- _Your assignment_
Line by line, give the data again exactly as it appears, but without pictures.

- _Task material_
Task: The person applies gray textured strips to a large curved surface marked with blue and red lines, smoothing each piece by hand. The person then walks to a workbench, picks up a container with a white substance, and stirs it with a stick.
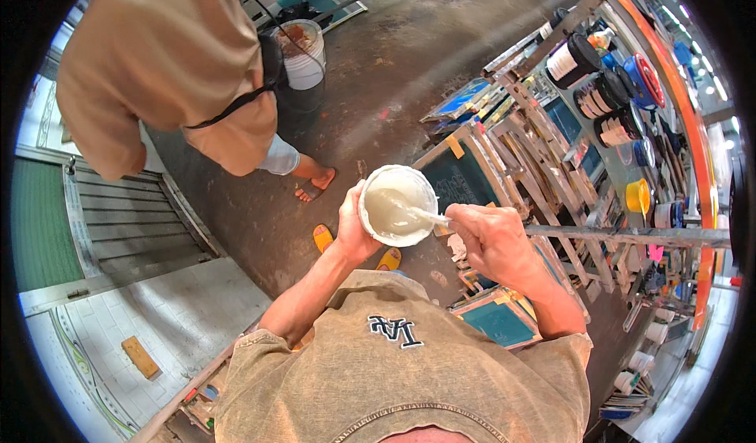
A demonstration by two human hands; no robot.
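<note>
**White tub of pale paste held and stirred at centre frame**

The white tub (396,204) is held just above the middle of the frame, over the dark concrete floor (378,73). It is gripped at its left rim by the left hand (354,226), fingers wrapped round the wall. A thick, creamy white paste is seen inside. A white stirring stick (409,209) is dipped in the paste, its handle clamped in the right hand (487,238), which is closed into a fist just right of the tub. At the right, stacked screen-printing frames (472,175) are leaned in rows. At the upper left, another person in a tan shirt (165,57) is bent over, and a white bucket (303,53) is stood close behind them.
</note>
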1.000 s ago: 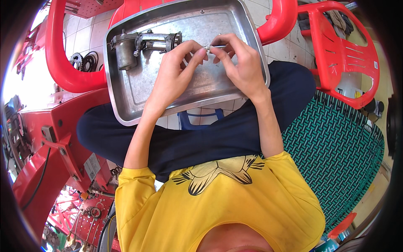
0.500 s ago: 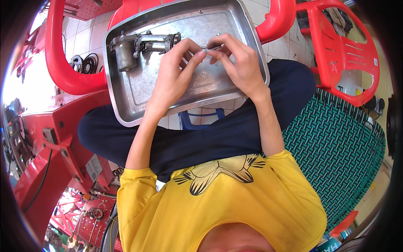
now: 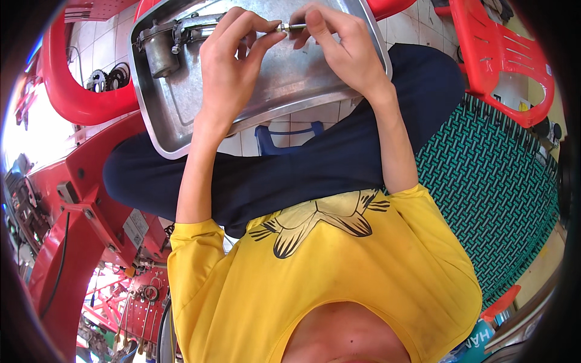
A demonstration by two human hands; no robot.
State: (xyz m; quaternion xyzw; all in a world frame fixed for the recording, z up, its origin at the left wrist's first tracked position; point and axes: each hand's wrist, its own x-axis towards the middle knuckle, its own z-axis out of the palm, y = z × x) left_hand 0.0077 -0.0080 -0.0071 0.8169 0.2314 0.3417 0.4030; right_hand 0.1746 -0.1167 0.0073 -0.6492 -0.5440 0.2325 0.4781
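Note:
Above the metal tray (image 3: 272, 103), my left hand (image 3: 230, 63) pinches a small metal fitting (image 3: 282, 28) between thumb and forefinger. A thin metal rod (image 3: 296, 26) runs from that fitting into the bent fingers of my right hand (image 3: 351, 51). My right thumb is raised off the rod, and the rod's far end is hidden behind those fingers. In the left part of the tray lies a grey metal assembly with a cylindrical cup (image 3: 162, 55) and a tubular body (image 3: 195, 27), partly covered by my left hand.
A red plastic chair (image 3: 88, 112) stands beyond the tray, and another red chair (image 3: 484, 54) is at the right. The tray's near edge is by my crossed legs (image 3: 290, 175). Red machinery (image 3: 78, 199) stands left; a green woven seat (image 3: 490, 199) is at the right.
The whole view has shifted, so tray and hands sit higher in the picture. My right thumb has lifted, and the fitting and rod between my hands now show more plainly.

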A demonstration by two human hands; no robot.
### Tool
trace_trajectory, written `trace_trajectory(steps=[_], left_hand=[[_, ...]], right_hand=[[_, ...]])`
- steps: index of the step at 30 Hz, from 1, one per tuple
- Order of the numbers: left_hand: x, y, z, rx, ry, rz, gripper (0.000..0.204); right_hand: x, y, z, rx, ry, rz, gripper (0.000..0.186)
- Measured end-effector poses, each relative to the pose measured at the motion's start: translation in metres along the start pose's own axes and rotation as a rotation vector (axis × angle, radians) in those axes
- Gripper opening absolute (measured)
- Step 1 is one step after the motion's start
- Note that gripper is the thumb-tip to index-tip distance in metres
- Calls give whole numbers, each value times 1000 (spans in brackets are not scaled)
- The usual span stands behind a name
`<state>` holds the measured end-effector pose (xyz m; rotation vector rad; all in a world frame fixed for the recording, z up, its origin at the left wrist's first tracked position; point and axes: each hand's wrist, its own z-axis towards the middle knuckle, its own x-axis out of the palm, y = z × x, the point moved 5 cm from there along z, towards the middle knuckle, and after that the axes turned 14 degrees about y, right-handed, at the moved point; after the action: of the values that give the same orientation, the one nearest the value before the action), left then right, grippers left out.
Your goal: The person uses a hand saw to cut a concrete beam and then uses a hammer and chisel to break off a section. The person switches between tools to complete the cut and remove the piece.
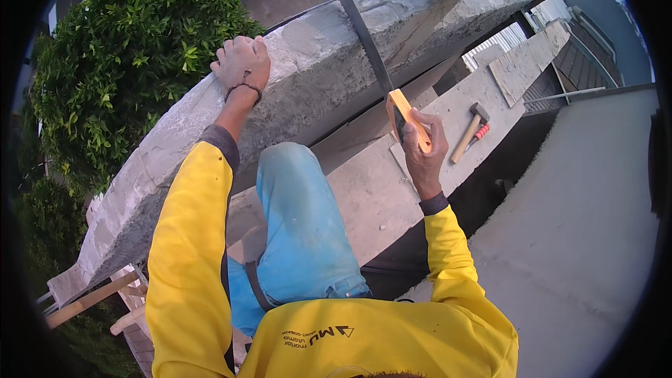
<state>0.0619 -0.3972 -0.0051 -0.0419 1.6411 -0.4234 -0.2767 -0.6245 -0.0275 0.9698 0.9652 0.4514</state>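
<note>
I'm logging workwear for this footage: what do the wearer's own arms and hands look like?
Long yellow sleeves end in dark cuffs. The left hand and right hand are gloveless, with a thin dark bracelet around the left wrist.

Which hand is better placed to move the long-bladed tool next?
The right hand, I'd judge: it grips the orange handle of the long-bladed tool. The left hand rests on the rough concrete ledge, away from the tool, perhaps as a brace.

Saw (372, 49) in right hand (425, 148), left (243, 66) on concrete (308, 59)
</note>
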Motion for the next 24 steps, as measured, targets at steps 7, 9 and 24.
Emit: trace_trajectory(steps=[7,9,24], left_hand=[[0,-5,-4,-9,-30,-11,43],[0,-5,-5,11,-13,-35,41],[-4,-5,-18,78,-33,-143,40]], right_hand=[[-28,46,-15,-170,3,-111,24],[-16,54,45,-204,57,-132,23],[9,149,165,25,238,-14,25]])
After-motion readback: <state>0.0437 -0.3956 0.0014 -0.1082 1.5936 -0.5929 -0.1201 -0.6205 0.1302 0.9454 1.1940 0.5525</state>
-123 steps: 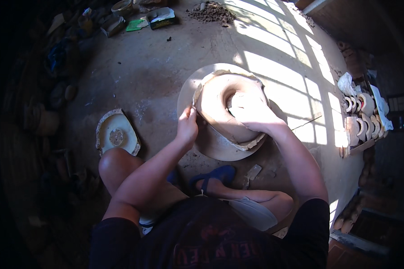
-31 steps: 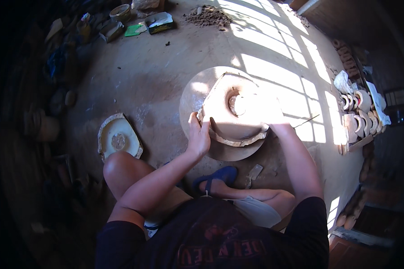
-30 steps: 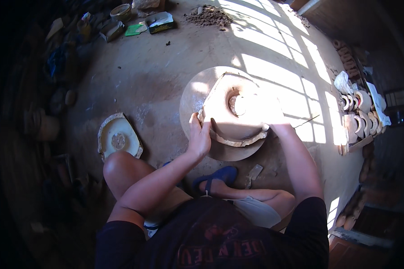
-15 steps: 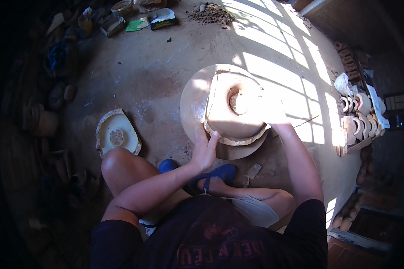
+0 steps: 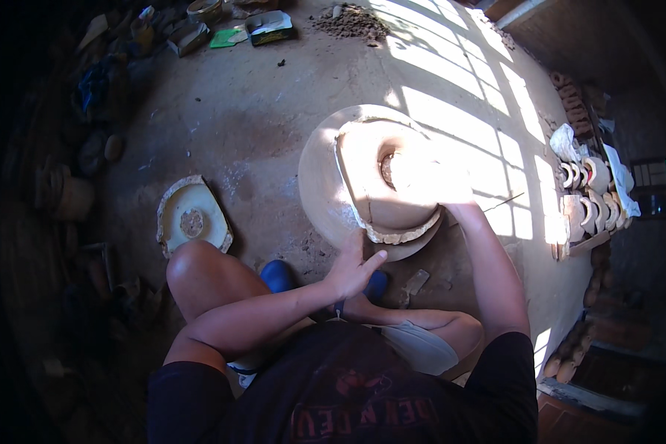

- _Response to this exercise_
Task: The person applies gray textured strips to a large curved surface marked with blue and red lines, smoothing each piece by hand. The person then walks to a workbench, picks up a container with a white substance, and stirs it with a stick.
A demonstration by two human hands; no robot.
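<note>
**White tub of pale paste held and stirred at centre frame**

The white tub (396,204) is held just above the middle of the frame, over the dark concrete floor (378,73). It is gripped at its left rim by the left hand (354,226), fingers wrapped round the wall. A thick, creamy white paste is seen inside. A white stirring stick (409,209) is dipped in the paste, its handle clamped in the right hand (487,238), which is closed into a fist just right of the tub. At the right, stacked screen-printing frames (472,175) are leaned in rows. At the upper left, another person in a tan shirt (165,57) is bent over, and a white bucket (303,53) is stood close behind them.
</note>
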1.000 s ago: 
0.500 s ago: 
now: 
A demonstration by two human hands; no robot.
State: (xyz m; quaternion xyzw; all in a world frame fixed for the recording, z up, its origin at the left wrist's first tracked position; point and axes: each hand's wrist, its own x-axis towards the middle knuckle, its own z-axis out of the palm, y = z × x) left_hand 0.0077 -0.0080 -0.0071 0.8169 0.2314 0.3417 0.4030; right_hand 0.1746 -0.1167 0.0073 -0.6492 -0.5440 0.2325 0.4781
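Note:
Above the metal tray (image 3: 272, 103), my left hand (image 3: 230, 63) pinches a small metal fitting (image 3: 282, 28) between thumb and forefinger. A thin metal rod (image 3: 296, 26) runs from that fitting into the bent fingers of my right hand (image 3: 351, 51). My right thumb is raised off the rod, and the rod's far end is hidden behind those fingers. In the left part of the tray lies a grey metal assembly with a cylindrical cup (image 3: 162, 55) and a tubular body (image 3: 195, 27), partly covered by my left hand.
A red plastic chair (image 3: 88, 112) stands beyond the tray, and another red chair (image 3: 484, 54) is at the right. The tray's near edge is by my crossed legs (image 3: 290, 175). Red machinery (image 3: 78, 199) stands left; a green woven seat (image 3: 490, 199) is at the right.
The whole view has shifted, so tray and hands sit higher in the picture. My right thumb has lifted, and the fitting and rod between my hands now show more plainly.
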
A demonstration by two human hands; no robot.
### Tool
trace_trajectory, written `trace_trajectory(steps=[_], left_hand=[[_, ...]], right_hand=[[_, ...]])`
- steps: index of the step at 30 Hz, from 1, one per tuple
- Order of the numbers: left_hand: x, y, z, rx, ry, rz, gripper (0.000..0.204); right_hand: x, y, z, rx, ry, rz, gripper (0.000..0.186)
- Measured end-effector poses, each relative to the pose measured at the motion's start: translation in metres along the start pose's own axes and rotation as a rotation vector (axis × angle, radians) in those axes
- Gripper opening absolute (measured)
- Step 1 is one step after the motion's start
- Note that gripper is the thumb-tip to index-tip distance in metres
- Calls give whole numbers, each value times 1000 (spans in brackets are not scaled)
- The usual span stands behind a name
`<state>` holds the measured end-effector pose (xyz m; rotation vector rad; all in a world frame fixed for the recording, z up, its origin at the left wrist's first tracked position; point and axes: each hand's wrist, its own z-axis towards the middle knuckle, its own x-axis out of the palm, y = z × x, the point moved 5 cm from there along z, towards the middle knuckle, and after that the axes turned 14 degrees about y, right-handed, at the moved point; after the action: of the values that give the same orientation, the one nearest the value before the action), left then right, grippers left out.
Your goal: The person uses a hand saw to cut a concrete beam and then uses a hammer and chisel to break off a section. The person switches between tools to complete the cut and remove the piece.
<state>0.0619 -0.3972 -0.0051 -0.0419 1.6411 -0.4234 -0.2767 -0.6245 -0.0275 0.9698 0.9652 0.4514</state>
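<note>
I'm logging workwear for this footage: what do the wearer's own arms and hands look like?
Long yellow sleeves end in dark cuffs. The left hand and right hand are gloveless, with a thin dark bracelet around the left wrist.

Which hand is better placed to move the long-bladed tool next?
The right hand, I'd judge: it grips the orange handle of the long-bladed tool. The left hand rests on the rough concrete ledge, away from the tool, perhaps as a brace.

Saw (372, 49) in right hand (425, 148), left (243, 66) on concrete (308, 59)
</note>
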Motion for the next 24 steps, as measured, targets at steps 7, 9 and 24.
Emit: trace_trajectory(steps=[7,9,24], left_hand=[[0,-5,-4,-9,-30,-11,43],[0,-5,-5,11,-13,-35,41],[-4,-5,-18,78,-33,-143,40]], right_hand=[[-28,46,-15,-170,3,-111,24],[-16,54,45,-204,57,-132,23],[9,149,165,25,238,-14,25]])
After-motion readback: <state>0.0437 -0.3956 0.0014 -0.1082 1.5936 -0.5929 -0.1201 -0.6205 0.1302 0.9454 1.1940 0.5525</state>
-123 steps: 
-31 steps: 
-30 steps: 
-15 steps: 
+0 steps: 

This output has been written out in full.